IndyCar’s Karam defends himself after Carpenter criticism


Luke Meredith - AP Sports Writer



NEWTON, Iowa — Despite getting dressed down by Ed Carpenter after some close racing in Iowa, rookie Sage Karam offered the IndyCar veteran an empty seat next to him on the plane ride home.

Carpenter had apparently said all he needed to say. Almost.

“He said he’s pretty much still mad at me,” Karam said. “And I said, ‘Well, you can sit next to me…and we can talk about it.’ He said, ‘Nah. I have three kids I have to take care of in the back. I don’t need to be taking care of a fourth.’”

Such is life these days for IndyCar’s most promising young American driver.

Karam’s biggest step forward, a career-best third-place finish at the Iowa Speedway on Saturday, was overshadowed by the on- and off-the-track altercations with Carpenter after the two cars nearly touched more than once in the closing laps.

The 20-year-old Karam wasn’t penalized by IndyCar for his driving and Carpenter wasn’t penalized for losing his temper — both with an on-track hand gesture and some screaming on pit road afterward. Carpenter said after the race that Karam “doesn’t have a clue.”

Karam was suddenly in the brightest spotlight of his burgeoning career. And he said he wouldn’t change a thing if he had to race the final 20 laps over again.

“I just drive hard. I drive like a rookie, I guess you could say. I drive out there like I have something to prove because I do have something to prove. And I take risks. Every risk is a calculated risk. But I think to be the best in the sport nowadays, it going to be the drivers who take the risks,” Karam said.

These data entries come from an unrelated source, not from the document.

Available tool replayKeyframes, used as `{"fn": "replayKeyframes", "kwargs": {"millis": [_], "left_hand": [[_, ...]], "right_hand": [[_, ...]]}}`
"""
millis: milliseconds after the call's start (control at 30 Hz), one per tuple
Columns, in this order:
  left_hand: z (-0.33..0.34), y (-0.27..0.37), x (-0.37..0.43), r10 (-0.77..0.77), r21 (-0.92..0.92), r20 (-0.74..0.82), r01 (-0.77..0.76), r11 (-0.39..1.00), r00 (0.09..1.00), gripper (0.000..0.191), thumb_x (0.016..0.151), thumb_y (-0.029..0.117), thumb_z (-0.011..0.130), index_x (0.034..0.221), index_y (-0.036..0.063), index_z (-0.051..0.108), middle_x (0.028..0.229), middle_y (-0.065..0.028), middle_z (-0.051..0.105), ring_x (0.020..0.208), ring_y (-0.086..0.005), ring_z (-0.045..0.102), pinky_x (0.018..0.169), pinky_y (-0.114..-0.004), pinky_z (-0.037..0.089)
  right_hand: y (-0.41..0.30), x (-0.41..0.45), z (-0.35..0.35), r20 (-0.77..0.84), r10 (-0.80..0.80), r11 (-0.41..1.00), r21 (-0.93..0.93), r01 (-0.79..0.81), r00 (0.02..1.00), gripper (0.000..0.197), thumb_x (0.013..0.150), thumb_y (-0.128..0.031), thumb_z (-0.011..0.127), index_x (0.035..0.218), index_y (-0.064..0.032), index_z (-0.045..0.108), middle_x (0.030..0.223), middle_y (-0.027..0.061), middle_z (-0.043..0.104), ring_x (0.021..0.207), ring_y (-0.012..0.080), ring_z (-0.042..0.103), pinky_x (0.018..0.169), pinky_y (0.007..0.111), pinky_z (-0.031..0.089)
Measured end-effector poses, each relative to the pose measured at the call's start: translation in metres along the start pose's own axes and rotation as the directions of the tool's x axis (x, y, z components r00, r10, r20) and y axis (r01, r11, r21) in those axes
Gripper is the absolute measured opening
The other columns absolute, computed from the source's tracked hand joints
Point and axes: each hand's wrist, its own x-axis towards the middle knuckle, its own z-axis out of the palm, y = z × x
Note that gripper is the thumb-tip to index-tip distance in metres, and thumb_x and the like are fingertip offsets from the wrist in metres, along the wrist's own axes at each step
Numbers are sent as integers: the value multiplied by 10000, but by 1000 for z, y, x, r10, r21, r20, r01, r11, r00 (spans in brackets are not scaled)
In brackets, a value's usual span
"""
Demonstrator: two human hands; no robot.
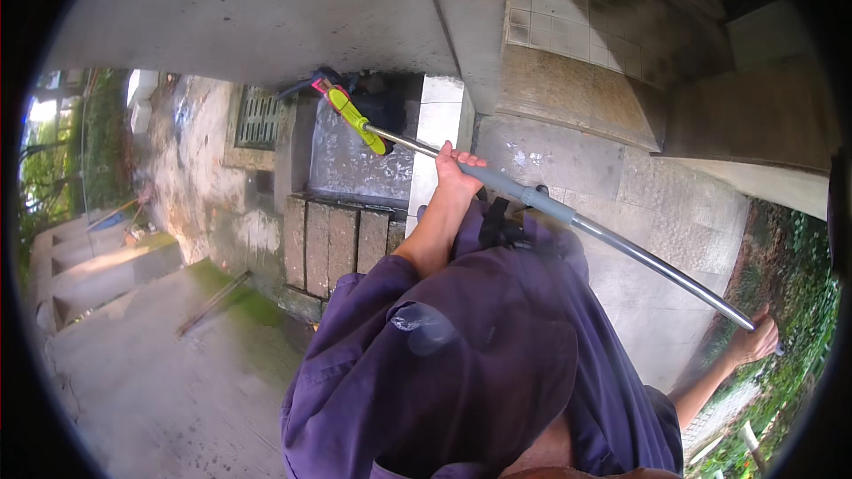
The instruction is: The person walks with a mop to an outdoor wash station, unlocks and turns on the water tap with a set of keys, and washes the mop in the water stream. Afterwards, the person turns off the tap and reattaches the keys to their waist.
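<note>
A long telescopic metal pole (639, 263) with a grey grip section runs across the view. At its far end is a lime-green cleaning head (356, 120) with a pink part; whether it is a mop or a brush I cannot tell. The head is over a wet, recessed basin (359, 159), close to the wall. My left hand (458, 169) supports the pole at the front of the grey section, with its fingers loosely extended. At the pole's near end, far to the right, my right hand (755, 338) is closed around it.
A large grey wall (279, 20) rises beside the basin, and a white tiled ledge (436, 126) borders it. Concrete slabs (339, 246) and a drain grate (258, 118) lie to the left. Paving (692, 233) and green plants (809, 259) are at the right.
</note>
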Motion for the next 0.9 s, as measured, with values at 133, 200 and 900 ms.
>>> {"fn": "replayKeyframes", "kwargs": {"millis": [133,200,900], "left_hand": [[-3,5,2,34,40,-30,-33,999,999,438,964,389,418,601,167,315,488,11,328,439,-166,327,479,-339,323],[-4,8,1,42,43,-51,-40,998,998,440,970,388,410,600,167,319,486,10,327,436,-166,327,478,-336,324],[1,46,-13,141,-175,147,-115,978,979,350,894,284,480,589,175,348,470,36,334,417,-140,324,442,-298,324]], "right_hand": [[-14,-20,-1,84,50,999,-16,-49,995,367,894,-293,647,626,-88,501,638,60,562,623,243,567,578,376,445],[-17,-15,3,53,40,999,19,-41,998,372,889,-284,652,619,-88,489,620,59,531,605,245,548,568,376,432],[-25,65,42,-199,-13,994,103,34,980,333,852,-298,697,640,-90,545,635,51,561,616,243,570,571,372,435]]}}
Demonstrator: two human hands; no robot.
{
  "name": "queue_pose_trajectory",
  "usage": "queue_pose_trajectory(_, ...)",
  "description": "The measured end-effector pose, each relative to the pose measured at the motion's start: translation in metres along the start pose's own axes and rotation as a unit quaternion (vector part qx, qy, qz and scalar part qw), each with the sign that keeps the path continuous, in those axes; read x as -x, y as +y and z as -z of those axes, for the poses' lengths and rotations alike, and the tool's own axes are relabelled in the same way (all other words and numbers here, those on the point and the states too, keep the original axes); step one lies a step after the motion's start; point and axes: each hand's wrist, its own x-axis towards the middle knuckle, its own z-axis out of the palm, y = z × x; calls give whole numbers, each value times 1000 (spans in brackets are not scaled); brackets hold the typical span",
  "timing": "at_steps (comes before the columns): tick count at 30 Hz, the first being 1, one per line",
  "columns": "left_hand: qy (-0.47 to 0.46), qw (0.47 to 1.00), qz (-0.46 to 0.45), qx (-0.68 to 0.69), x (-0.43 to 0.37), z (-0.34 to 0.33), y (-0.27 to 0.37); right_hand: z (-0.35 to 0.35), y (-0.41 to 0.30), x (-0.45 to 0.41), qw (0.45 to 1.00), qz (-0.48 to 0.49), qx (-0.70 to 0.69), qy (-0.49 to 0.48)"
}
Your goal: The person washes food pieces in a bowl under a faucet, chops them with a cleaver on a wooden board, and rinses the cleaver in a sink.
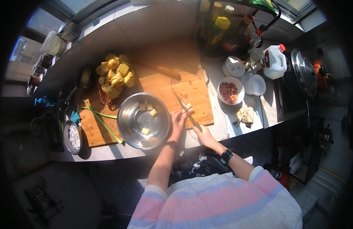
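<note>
My right hand (202, 134) is closed around the handle of a kitchen knife (186, 110), whose blade lies over pale, stick-like food pieces (188, 106) at the front edge of a wooden cutting board (153, 86). Fingers of my left hand (177, 122) hold these pieces just left of the blade. Against my left wrist and hand stands a steel mixing bowl (143, 121) with several pale cubes (153, 112) in it. Green onion stalks (103, 123) lie on the board left of the bowl. A wooden rolling pin (165, 72) rests behind.
Yellow buns (116, 73) fill a woven basket at the back left. A small bowl of white shreds (74, 138) stands at the front left. To the right are a bowl of diced meat (229, 91), a crumpled cloth (245, 115), a white jug (275, 62) and a glass lid (304, 73).
</note>
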Motion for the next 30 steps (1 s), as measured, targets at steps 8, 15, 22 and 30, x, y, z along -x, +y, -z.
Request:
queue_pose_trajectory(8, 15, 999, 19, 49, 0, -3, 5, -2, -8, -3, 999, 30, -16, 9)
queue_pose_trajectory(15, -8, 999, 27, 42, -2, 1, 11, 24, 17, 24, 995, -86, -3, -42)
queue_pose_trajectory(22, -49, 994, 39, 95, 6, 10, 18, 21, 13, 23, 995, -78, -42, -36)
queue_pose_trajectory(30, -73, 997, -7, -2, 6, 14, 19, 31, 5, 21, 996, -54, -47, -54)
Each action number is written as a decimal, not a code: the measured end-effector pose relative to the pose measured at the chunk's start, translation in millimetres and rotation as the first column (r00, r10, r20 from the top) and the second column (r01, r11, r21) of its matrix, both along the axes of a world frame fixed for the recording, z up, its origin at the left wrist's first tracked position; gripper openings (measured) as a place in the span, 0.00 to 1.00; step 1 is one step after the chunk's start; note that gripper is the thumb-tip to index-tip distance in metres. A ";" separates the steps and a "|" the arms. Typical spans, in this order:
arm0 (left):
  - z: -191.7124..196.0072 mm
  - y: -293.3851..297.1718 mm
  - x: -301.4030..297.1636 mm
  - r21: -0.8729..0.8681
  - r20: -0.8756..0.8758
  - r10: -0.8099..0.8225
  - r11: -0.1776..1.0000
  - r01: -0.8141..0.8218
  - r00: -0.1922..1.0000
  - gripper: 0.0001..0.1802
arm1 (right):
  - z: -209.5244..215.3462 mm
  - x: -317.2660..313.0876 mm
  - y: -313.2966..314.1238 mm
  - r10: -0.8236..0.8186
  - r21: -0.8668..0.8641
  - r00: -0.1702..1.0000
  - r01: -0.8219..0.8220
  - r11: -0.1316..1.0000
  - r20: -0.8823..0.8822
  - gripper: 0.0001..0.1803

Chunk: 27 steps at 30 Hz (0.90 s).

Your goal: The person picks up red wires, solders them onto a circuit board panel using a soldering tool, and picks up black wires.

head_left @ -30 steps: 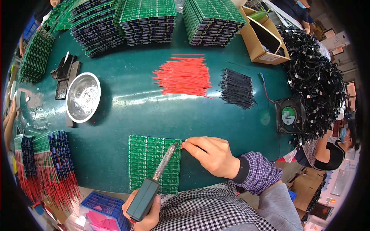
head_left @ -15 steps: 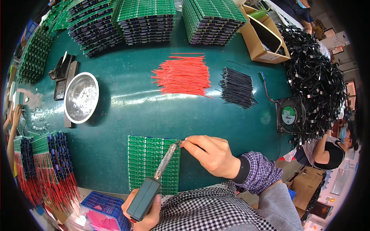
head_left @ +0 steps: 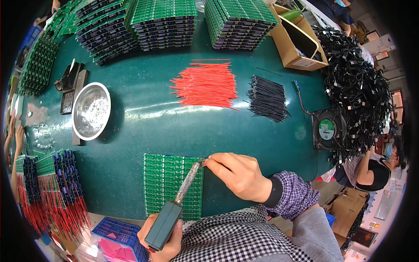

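Observation:
A green circuit board panel (head_left: 162,187) lies flat near the table's front edge. My left hand (head_left: 173,244) is wrapped around the dark grey handle of a soldering iron (head_left: 187,185), its tip at the panel's top right corner. At that same corner, my right hand (head_left: 240,174) pinches a red wire (head_left: 204,163) between thumb and fingertips. Only a short red end of it shows; the fingers hide the rest. Farther back lie a pile of red wires (head_left: 205,85) and a smaller pile of black wires (head_left: 267,98).
Stacked circuit boards (head_left: 163,30) line the back. At left are a metal bowl (head_left: 91,111), a black stand (head_left: 69,83) and boards with red wires (head_left: 63,183). A cardboard box (head_left: 299,43), a fan (head_left: 327,129) and heaped black cables (head_left: 358,87) are at right. Other people work nearby.
Both hands, the iron and the panel keep almost the same places. The whole view has shifted very slightly. At the far left, another person's hands have moved a little.

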<state>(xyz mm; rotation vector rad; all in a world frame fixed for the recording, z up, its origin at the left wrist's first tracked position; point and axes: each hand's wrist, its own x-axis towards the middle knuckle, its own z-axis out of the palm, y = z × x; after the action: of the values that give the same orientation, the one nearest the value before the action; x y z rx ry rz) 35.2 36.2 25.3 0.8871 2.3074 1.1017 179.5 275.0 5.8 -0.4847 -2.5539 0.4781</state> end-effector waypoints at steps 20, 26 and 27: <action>16.5 10.2 -8.5 0.123 0.101 -0.120 0.987 0.108 0.988 0.17 | -3.0 -0.5 -0.2 0.010 0.043 1.000 -0.009 0.999 -0.008 0.17; 20.9 12.0 -5.6 0.097 0.142 -0.074 0.993 0.061 0.987 0.17 | -4.5 -0.8 -0.1 0.007 0.051 0.999 -0.005 0.999 -0.038 0.17; 20.9 11.2 -5.7 0.098 0.142 -0.075 0.993 0.061 0.987 0.17 | -5.1 -0.4 -0.3 0.007 0.053 0.999 -0.005 0.999 -0.042 0.17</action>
<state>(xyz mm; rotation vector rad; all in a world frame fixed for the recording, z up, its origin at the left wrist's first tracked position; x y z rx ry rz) 29.5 47.4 46.1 0.8825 2.1070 1.2115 179.1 274.7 0.7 -0.4434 -2.5211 0.4172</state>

Karam, who couldn’t find a full-time ride for the 2014 season despite winning the feeder series Indy Lights title the year before, finally landed a coveted seat with Chip Ganassi in the offseason. And for much of his rookie year, Karam said, he wasn’t pushing the No. 8 car as much as he needed to.

It showed in the results.

He started 2015 with finishes of 19th, 18th, 18th, and he was 32nd after crashing out of the opening lap at the Indianapolis 500.

Karam said IndyCar legend and Ganassi adviser Dario Franchitti “lit into him” somewhere between Detroit and Texas about his approach. It helped him realize how hard he needed to run and how many risks he needed to take to race up front.

Karam broke through with a fifth-place finish at Fontana, and he became the sixth-youngest driver to capture a podium spot following his late duel with Carpenter. He said Franchitti reviewed the Iowa finish and told him he didn’t do anything wrong.

“I think I came into this year with the thought that it wasn’t going to be as hard as it’s actually going to be, and I think that’s what led to some early troubles for me,” Karam said. “I think if I were to go back and start the season over, the beginning of the season would be a heck of a lot different.”

Karam doesn’t appear to be taking his so-called feud with Carpenter seriously. He even posted a picture of himself on Instagram playfully choking a fan wearing an Ed Carpenter shirt.

Besides, Karam thought it might end up being a good thing for a series always looking to boost its profile. IndyCar said the Iowa race drew NBCSN’s best ratings since Baltimore in 2011.

“We need a little bit of some drama,” Karam said. “But I don’t think anything was wrong. I don’t think I drove wrong, and I don’t think the way he came at me was wrong.”